Nos três primeiros dias acontecem as atividades e discussões gerais. Nos dois últimos ocorrem as plenárias, convenções das chapas e eleição da nova diretoria, de onde sairá o nome do (a) novo(a) presidente(a) da entidade.

No dia 15, haverá uma Sessão Solene no Plenário da Câmara de Deputados, que abrirá o Congresso. No dia 16, acontecerá o primeiro Encontro Nacional dos Estudantes do ProUni, às 11h, com a presença do presidente Lula, que abrirá o evento. Logo em seguida, o presidente da República participa da cerimônia de lançamento da pedra fundamental da sede história da entidade, na Praia do Flamengo, Rio de Janeiro.
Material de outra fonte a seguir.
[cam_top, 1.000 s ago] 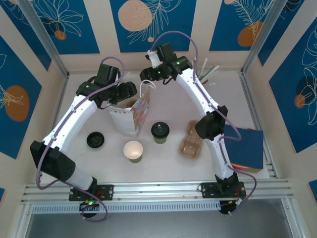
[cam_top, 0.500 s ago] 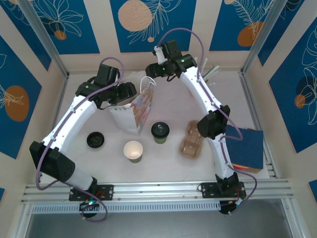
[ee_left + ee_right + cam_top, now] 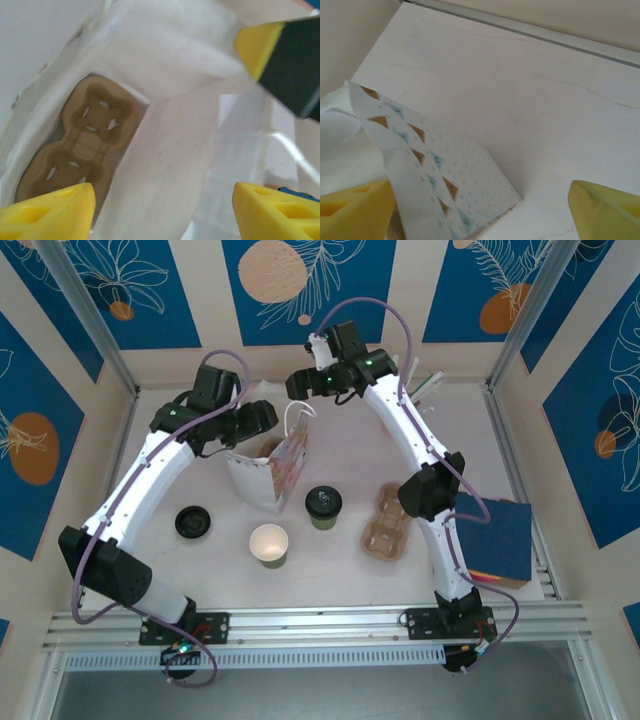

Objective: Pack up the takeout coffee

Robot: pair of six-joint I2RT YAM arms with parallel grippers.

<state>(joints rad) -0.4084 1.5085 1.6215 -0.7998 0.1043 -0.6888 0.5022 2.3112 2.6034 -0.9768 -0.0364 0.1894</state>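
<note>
Left jaws: released, spread wide, yellow pads either side of the gift bag wall at its mouth. I'm straddling the wall, not pinching it, as far as I can see. Purpose, I reckon: prop the mouth and steady the bag upright for loading. Straight below them, on the bag floor, a brown cup carrier lies flat with its sockets up. That's the seat for the cup.

Right jaws: released, wide, nothing between the pads. They hang just past the bag's far top edge, near the handle, with the patterned bag side below them. Free to go fetch.

Takeout coffee: not packed. It stands upright on the surface, lid on, just beside the bag's patterned side, back toward my bases from both jaws. Neither touches it.

Further out: lidless green cup, loose black lid, second carrier. None of these are the job.

Next, my guess: right jaws take the coffee and lower it into a socket. Risk: narrow mouth, and the thin paper wall may fold in.
</note>
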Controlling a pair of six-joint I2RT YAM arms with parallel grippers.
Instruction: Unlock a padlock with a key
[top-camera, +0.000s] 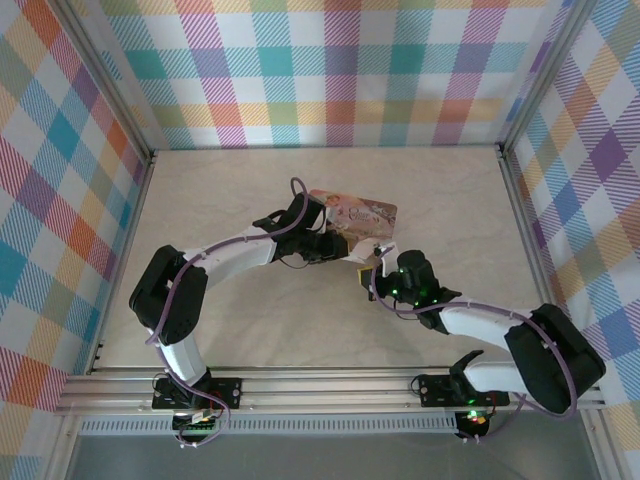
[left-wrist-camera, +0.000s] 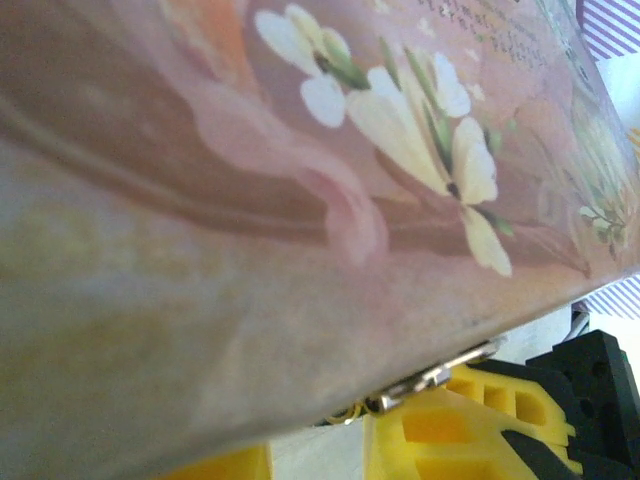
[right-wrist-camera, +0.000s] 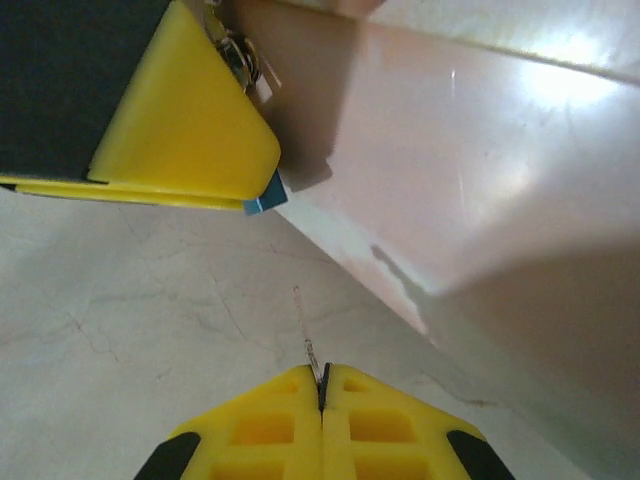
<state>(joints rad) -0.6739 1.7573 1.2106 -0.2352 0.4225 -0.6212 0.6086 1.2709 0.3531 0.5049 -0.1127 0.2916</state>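
Padlock, blue corner beside left jaws, their gap unclear, right jaws pinched on thin key, pink box print illegible

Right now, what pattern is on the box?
The box is pink with white flowers; left wrist view shows it best.

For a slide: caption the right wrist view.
Right hand, shut, faces the tiny blue padlock at a yellow finger, beside the pink box.

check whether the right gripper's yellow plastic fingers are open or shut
Shut: in the right wrist view the right gripper's fingertips meet, pinching a thin metal sliver, likely the key.
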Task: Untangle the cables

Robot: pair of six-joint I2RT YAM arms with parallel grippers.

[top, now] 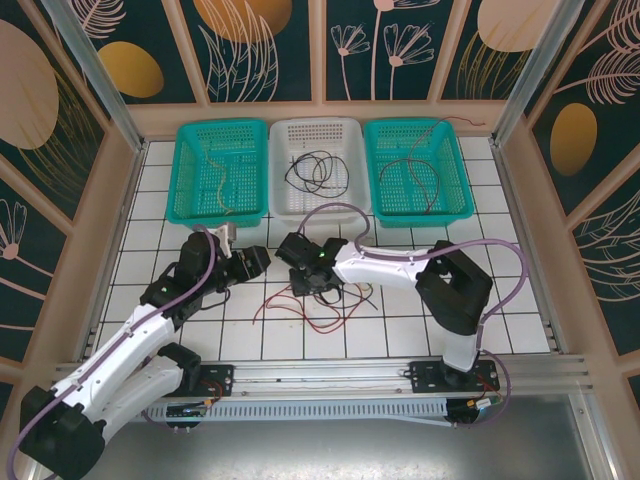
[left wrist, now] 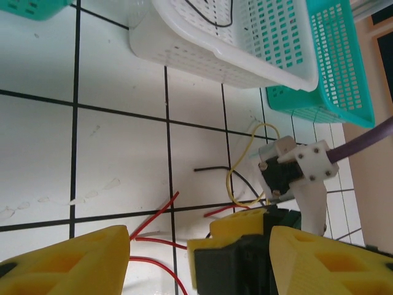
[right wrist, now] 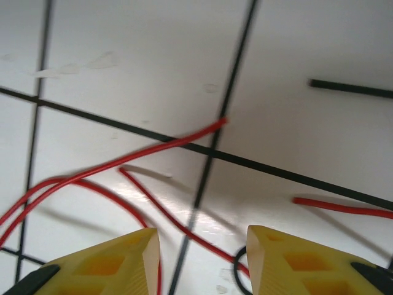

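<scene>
Grab step: right gripper (right wrist: 202, 236), jaws apart, straddles a red cable (right wrist: 159, 206) in the tangle of cables (top: 320, 300) at the middle of the table (top: 500, 290), left gripper (left wrist: 198, 233) spread and empty alongside; next I'd pinch red, then lift clear.

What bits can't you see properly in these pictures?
- Top view: the right claw covers the middle of the cable tangle, hiding its crossings.
- Right wrist view: the red cable is blurred and leaves the left edge.
- Left wrist view: the yellow cable slips behind the right arm at its lower end.
- Top view: basket cables are too thin to count.
</scene>
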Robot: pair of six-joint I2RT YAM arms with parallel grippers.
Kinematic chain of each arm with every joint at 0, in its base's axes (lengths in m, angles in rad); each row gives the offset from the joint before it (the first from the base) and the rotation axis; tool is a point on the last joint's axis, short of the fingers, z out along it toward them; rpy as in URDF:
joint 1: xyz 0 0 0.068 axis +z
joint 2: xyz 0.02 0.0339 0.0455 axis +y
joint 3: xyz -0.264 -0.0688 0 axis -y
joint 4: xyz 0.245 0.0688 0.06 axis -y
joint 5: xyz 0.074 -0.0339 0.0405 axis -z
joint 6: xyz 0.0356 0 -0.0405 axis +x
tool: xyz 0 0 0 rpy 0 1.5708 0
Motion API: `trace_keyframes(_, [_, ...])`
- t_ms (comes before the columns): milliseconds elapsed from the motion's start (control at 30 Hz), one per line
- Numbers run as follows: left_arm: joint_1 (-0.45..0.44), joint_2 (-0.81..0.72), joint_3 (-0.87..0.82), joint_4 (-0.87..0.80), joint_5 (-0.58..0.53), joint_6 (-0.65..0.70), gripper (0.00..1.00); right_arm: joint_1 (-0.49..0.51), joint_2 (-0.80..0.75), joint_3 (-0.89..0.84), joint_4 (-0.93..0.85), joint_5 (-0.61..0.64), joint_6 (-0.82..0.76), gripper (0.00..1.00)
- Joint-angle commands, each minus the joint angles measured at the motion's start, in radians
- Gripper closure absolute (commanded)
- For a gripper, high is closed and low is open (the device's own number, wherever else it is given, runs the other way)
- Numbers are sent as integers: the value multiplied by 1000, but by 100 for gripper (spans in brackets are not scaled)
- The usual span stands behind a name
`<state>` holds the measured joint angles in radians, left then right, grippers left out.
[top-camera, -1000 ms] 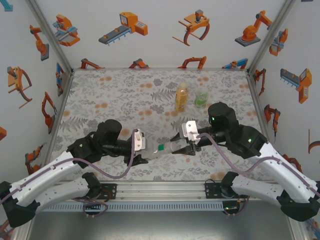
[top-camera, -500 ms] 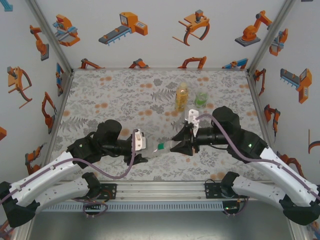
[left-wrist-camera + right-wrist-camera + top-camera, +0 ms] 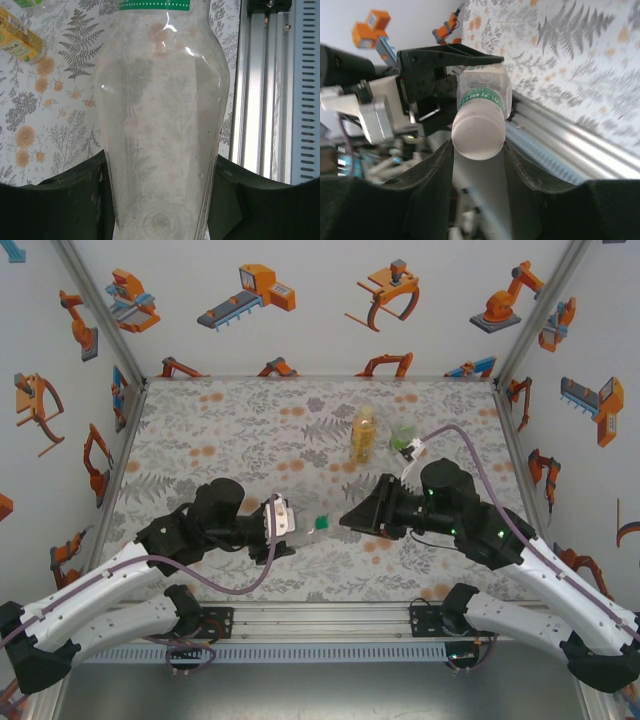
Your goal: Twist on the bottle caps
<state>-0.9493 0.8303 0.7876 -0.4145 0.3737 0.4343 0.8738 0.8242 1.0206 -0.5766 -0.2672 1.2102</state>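
Fingers [image 3: 70, 200] of the left gripper [image 3: 297, 532] are clamped on the lower body of a clear plastic bottle with a green neck band [image 3: 160, 125]. One black finger presses each side, holding the bottle roughly level over the flower-patterned tabletop [image 3: 220, 430]. The bottle's neck points at the right gripper [image 3: 478, 150]. A small round white plastic cap [image 3: 477, 137] sits on the clear bottle's mouth, just past the green band. The right gripper's two fingers stand close against either side of the cap and appear to pinch it at their tips. Beyond the clear bottle and to its right, well apart from it, an amber-yellow plastic bottle [image 3: 363, 435] stands upright. A shorter greenish-clear plastic bottle [image 3: 402, 437] is further right still.
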Motion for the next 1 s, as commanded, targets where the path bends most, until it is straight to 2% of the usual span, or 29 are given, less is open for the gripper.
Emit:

A partir das 16h, os estudantes se concentrarão, em frente à Catedral de Brasília, para uma passeata em defesa do petróleo e da Petrobras, que seguirá até a Esplanada dos Ministérios.

Na sexta-feira, dia 17, acontecerão as discussões em torno das bandeiras estudantis. No total, serão 30 mesas de debate. Entre elas está a que abordará os “30 anos de Anistia no Brasil”, com a participação da socióloga Zilah Abramo – presidente do Conselho Curador da Fundação Perseu Abramo e co-fundadora e dirigente do Comitê Brasileiro pela Anistia de São Paulo (CBA-SP) – e de Paulo Abrão, Presidente da Comissão de Anistia do Ministério da Justiça. Outros temas tratados serão “Protagonismo Juvenil: a juventude e seu papel social”; “Brasil hoje: crise ou desenvolvimento?”; “Integração America Latina”; “Juventude e Trabalho”; “Meia-entrada”; “Conferência de Educação”; “Democratização da Mídia”; “AI – 5 Digital”; entre outros.